» EXERCISE DATA:
##########

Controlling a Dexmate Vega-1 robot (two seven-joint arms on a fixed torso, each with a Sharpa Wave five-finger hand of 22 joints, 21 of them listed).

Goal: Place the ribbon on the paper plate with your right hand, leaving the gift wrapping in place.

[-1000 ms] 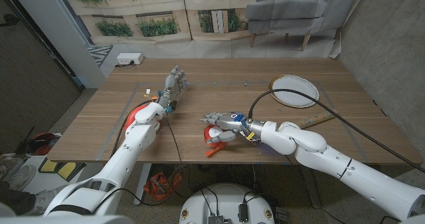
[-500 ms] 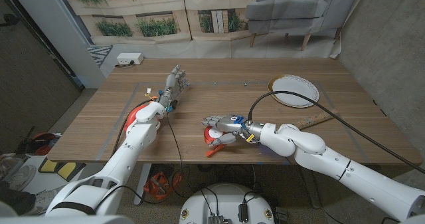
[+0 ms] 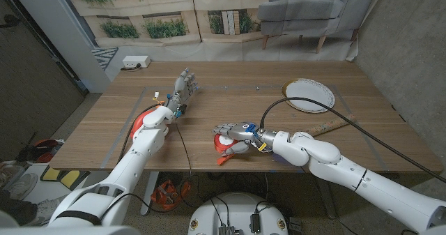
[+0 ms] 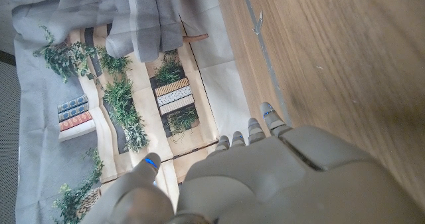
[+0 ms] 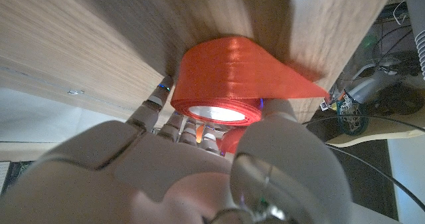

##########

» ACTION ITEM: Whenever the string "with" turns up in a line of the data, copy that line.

» RESULT BELOW:
Controlling a Dexmate Vega-1 robot (two seven-joint arms on a fixed torso, each with a Sharpa Wave five-finger hand of 22 joints, 21 of them listed).
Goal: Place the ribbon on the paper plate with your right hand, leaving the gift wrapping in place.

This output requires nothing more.